In some cases, it should be recommended to enroll the child in kindergarten (in a group setting, ARP, as a rule, does not develop). It is recommended to prescribe nootropics, of which preference is given to pantogam and phenibut, which reduce excitability and prevent asthenia. Pantogam also has slight anticonvulsant activity.

For frequent “pale” ARP, atropine-type drugs are used: belladonna infusion at a dose of 1 drop per year of life per day, atropine - 0.1 mg/kg body weight per day (Orogeon 1^., 1987, Kabin A. e* a1. , 1991, Seberson 1.R., 1978) in a course of 7-10 days.

Anticonvulsant drugs are prescribed only after a diagnosis of epilepsy has been established; the principles of prescription are the same (mainly depending on the form of epilepsy). If there are signs of anemia, it is necessary to prescribe iron supplements and correct nutrition.

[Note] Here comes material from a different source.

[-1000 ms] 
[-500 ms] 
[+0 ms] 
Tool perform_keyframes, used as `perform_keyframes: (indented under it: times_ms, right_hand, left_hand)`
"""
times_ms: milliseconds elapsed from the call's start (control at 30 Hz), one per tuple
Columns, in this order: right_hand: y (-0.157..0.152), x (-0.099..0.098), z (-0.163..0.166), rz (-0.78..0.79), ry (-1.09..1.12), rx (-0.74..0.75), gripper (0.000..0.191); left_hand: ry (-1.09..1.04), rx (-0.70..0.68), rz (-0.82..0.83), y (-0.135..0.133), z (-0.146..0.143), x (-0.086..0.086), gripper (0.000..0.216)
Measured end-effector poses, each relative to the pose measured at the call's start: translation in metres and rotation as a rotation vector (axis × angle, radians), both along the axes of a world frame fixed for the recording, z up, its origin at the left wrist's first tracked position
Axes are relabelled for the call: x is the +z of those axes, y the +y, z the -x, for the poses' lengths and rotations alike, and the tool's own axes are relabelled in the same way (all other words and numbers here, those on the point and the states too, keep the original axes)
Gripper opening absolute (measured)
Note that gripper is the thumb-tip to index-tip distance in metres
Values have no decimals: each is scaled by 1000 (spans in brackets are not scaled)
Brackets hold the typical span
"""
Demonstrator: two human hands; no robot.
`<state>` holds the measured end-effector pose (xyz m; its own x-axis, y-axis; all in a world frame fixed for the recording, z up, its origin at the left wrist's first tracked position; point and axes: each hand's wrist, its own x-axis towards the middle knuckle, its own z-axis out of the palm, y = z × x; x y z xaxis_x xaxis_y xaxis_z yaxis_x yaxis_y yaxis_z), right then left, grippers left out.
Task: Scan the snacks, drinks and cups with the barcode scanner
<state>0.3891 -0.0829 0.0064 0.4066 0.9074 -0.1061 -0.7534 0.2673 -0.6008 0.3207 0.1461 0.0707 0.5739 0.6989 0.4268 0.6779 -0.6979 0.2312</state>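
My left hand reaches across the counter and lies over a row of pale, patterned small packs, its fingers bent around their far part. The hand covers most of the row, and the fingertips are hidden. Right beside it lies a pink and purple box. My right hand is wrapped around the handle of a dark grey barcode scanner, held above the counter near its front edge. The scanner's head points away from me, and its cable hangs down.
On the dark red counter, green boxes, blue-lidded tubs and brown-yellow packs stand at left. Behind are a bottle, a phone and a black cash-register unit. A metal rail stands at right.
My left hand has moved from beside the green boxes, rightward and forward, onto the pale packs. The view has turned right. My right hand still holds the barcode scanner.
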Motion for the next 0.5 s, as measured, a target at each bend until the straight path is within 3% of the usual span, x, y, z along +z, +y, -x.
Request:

Forecast. After 6 years, ARP are observed only in isolated cases. Follow-up studies confirm that although the symptom complex of paroxysm itself disappears, asthenic syndrome is detected in 60-75% of children with ARP, hysterical neurosis in 15-20%, sleep disorders (enuresis, night terrors, sleepwalking, sleep talking) are observed in 10- 15% of children, vegetative-vascular dystonia, fainting - in 10%, migraine in 6-10% of patients.

Problems of maintaining and strengthening the health of children should be considered from the moment of birth. Prevention is the best way to avoid many diseases in later life.

Affective-respiratory attacks in children, only at first glance, are an ordinary problem, to which the less attention you pay, the faster it goes away. You shouldn't think like that. In fact, it is important to know that nervous disorders only get worse over time. Dangerous consequences can manifest themselves in the form of poor performance at school, mental and physical development delays. Somatic disorders may also occur, for example, increased aggregation of erythrocytes, decreased activity of the alveoli in the lung tissue, hypoxia of brain structures, etc.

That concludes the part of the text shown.